-
Type: Improvement
-
Resolution: Won't Do
-
Priority: Major - P3
-
None
-
Affects Version/s: None
-
Component/s: None
-
None
-
Storage Execution
WiredTiger does not support transactional DDL operations - so when an ident in WiredTiger is dropped, the data is deleted immediately, and it is not possible to read at a timestamp prior to the drop timestamp.
In order to allow MongoDB users to read at a timestamp prior to the drop timestamp, we implement "two-phase dropping", whereby a collection is removed from the catalog, and the actual data for the collection (including the ident for the collection and idents for all its indexes) is deleted later. This works as follows:
When a user drops a collection, the ident for the collection (and the idents for its indexes) are added to a "drop pending ident reaper", which holds a list of idents to be dropped. When the minimum of the oldest timestamp and the checkpoint timestamp in WiredTiger advances, we call DropPendingIdentReaper::dropIdentsOlderThan to drop idents older than that timestamp.
However, to keep an ident from being dropped while reads are in progress on that ident, the drop pending ident reaper also keeps a weak_ptr to an Ident object, and avoids actually dropping the ident while outstanding references to this ident remain. These references exist for collection idents in the RecordStore owned by instances of the CollectionImpl class. For indexes, these references exist in the SortedDataInterface, which is owned by the IndexAccessMethod, which is owned by the IndexCatalogEntry, which is owned by IndexCatalogImpl, which is owned by the CollectionImpl.

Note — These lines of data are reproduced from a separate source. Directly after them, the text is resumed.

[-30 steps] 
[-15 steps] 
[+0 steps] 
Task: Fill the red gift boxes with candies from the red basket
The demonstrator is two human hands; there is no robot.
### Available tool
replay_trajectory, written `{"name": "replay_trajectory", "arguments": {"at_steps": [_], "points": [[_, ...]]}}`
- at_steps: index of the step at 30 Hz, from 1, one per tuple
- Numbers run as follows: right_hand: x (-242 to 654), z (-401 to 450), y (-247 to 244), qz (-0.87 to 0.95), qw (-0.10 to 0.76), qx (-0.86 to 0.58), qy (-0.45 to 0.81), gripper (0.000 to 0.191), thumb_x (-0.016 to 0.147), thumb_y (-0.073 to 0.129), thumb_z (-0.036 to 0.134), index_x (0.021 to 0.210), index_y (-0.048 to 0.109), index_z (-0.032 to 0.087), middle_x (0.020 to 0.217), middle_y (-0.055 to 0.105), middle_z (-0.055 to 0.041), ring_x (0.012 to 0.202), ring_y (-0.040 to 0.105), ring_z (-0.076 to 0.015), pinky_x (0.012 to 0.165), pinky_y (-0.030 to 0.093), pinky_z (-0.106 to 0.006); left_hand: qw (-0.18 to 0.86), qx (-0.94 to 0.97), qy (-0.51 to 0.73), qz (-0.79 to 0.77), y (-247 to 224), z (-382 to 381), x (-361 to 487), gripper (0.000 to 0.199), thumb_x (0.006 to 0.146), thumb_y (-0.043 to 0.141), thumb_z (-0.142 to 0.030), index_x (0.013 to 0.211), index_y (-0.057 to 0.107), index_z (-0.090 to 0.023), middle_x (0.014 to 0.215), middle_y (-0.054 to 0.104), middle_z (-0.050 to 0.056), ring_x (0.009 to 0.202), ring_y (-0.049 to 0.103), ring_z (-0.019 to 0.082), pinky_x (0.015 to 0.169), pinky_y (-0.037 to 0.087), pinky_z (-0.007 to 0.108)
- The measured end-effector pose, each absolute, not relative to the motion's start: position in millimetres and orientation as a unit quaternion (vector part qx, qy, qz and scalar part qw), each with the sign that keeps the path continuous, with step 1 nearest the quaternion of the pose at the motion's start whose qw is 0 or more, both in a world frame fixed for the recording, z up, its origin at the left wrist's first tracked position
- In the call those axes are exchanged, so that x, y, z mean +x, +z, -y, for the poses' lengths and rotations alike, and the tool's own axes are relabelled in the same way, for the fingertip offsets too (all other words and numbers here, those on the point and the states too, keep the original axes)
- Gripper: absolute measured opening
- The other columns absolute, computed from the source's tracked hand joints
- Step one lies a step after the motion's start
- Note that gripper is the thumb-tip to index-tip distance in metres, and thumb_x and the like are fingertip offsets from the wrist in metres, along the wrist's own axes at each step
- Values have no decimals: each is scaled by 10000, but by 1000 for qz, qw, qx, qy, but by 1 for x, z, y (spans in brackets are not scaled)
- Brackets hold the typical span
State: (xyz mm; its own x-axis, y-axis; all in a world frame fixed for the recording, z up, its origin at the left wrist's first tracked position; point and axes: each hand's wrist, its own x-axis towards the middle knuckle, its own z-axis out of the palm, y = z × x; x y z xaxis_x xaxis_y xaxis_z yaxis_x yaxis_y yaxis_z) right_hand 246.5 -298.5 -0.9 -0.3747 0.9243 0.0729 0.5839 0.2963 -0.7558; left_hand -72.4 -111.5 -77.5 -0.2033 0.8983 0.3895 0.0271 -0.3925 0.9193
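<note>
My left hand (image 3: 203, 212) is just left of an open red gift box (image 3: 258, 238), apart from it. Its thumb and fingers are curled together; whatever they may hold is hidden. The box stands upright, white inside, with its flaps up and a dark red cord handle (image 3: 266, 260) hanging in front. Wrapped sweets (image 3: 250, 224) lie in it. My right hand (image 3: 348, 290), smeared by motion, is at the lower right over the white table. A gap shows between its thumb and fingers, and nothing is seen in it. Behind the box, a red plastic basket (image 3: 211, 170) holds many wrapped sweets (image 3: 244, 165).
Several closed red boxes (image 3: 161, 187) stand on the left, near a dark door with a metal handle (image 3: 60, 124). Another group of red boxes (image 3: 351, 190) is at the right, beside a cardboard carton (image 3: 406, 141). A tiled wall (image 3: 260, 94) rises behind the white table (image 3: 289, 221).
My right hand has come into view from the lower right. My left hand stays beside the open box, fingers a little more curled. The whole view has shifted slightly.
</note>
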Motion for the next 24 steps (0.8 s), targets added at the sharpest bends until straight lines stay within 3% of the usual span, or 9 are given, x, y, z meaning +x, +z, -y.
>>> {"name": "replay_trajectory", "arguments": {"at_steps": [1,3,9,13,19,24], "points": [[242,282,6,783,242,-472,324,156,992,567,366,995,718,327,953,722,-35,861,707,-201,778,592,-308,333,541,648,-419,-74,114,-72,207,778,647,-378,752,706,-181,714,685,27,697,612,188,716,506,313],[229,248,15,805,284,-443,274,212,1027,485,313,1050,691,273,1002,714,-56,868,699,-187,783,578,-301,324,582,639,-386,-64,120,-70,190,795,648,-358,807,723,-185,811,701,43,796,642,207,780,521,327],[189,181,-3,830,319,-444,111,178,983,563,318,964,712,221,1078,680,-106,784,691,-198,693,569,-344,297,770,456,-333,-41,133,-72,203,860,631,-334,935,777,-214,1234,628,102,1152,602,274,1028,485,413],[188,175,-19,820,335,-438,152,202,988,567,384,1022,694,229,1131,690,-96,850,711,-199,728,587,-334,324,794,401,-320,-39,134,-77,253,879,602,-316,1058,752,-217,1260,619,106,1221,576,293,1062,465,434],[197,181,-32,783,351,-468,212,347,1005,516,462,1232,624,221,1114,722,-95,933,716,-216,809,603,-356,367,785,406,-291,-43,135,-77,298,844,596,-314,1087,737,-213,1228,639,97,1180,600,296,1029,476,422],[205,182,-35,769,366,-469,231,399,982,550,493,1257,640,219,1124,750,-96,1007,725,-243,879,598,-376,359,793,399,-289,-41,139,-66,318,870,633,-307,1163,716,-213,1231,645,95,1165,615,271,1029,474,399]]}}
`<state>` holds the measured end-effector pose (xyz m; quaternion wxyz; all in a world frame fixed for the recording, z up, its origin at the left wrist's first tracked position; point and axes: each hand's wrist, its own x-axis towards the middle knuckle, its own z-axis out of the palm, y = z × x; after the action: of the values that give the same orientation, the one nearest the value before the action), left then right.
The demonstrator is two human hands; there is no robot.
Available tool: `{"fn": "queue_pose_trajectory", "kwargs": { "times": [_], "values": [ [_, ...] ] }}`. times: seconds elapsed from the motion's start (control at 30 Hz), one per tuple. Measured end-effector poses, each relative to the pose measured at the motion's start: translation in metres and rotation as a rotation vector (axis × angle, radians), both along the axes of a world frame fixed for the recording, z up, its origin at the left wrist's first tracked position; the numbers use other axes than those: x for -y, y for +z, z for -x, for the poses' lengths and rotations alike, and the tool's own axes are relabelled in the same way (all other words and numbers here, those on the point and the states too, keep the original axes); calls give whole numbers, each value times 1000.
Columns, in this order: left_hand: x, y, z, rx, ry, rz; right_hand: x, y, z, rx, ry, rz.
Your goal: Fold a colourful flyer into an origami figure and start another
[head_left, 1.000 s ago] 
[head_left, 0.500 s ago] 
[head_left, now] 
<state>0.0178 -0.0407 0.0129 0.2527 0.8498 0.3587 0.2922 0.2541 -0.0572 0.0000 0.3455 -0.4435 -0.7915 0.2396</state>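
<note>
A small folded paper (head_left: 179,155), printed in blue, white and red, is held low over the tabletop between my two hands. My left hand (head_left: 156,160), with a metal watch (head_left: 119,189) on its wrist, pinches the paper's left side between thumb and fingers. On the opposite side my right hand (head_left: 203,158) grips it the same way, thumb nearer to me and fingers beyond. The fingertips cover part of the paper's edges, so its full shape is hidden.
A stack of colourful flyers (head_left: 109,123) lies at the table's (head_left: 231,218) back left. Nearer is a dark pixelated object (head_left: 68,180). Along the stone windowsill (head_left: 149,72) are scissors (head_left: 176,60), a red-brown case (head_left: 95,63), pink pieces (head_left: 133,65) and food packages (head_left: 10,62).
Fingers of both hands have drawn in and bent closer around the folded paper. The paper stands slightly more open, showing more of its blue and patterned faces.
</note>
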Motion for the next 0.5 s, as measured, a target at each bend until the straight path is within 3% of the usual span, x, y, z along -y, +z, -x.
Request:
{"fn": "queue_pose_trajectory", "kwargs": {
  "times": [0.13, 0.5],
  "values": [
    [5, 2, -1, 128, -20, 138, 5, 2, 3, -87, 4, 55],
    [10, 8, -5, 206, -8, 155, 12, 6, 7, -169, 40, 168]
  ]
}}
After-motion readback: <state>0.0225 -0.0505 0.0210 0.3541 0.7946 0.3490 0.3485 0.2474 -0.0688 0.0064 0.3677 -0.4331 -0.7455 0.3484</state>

Managing these references is a bit tricky, and WiredTiger already has a timestamp called the 'pinned timestamp', which is the "minimum of the oldest_timestamp and the oldest active reader". If, instead of dropping idents when the oldest_timestamp advanced, we waited until the pinned_timestamp advanced, we could remove the need for reference counting ident usage inside MongoDB and simplify this whole garbage collection process.
One possible downside is that the pinned timestamp is controlled by readers across all collections, so if there is a reader for a timestamp older than the oldest_timestamp for one collection, this will prevent dropping the ident for another collection which was dropped before the oldest_timestamp and has no remaining readers.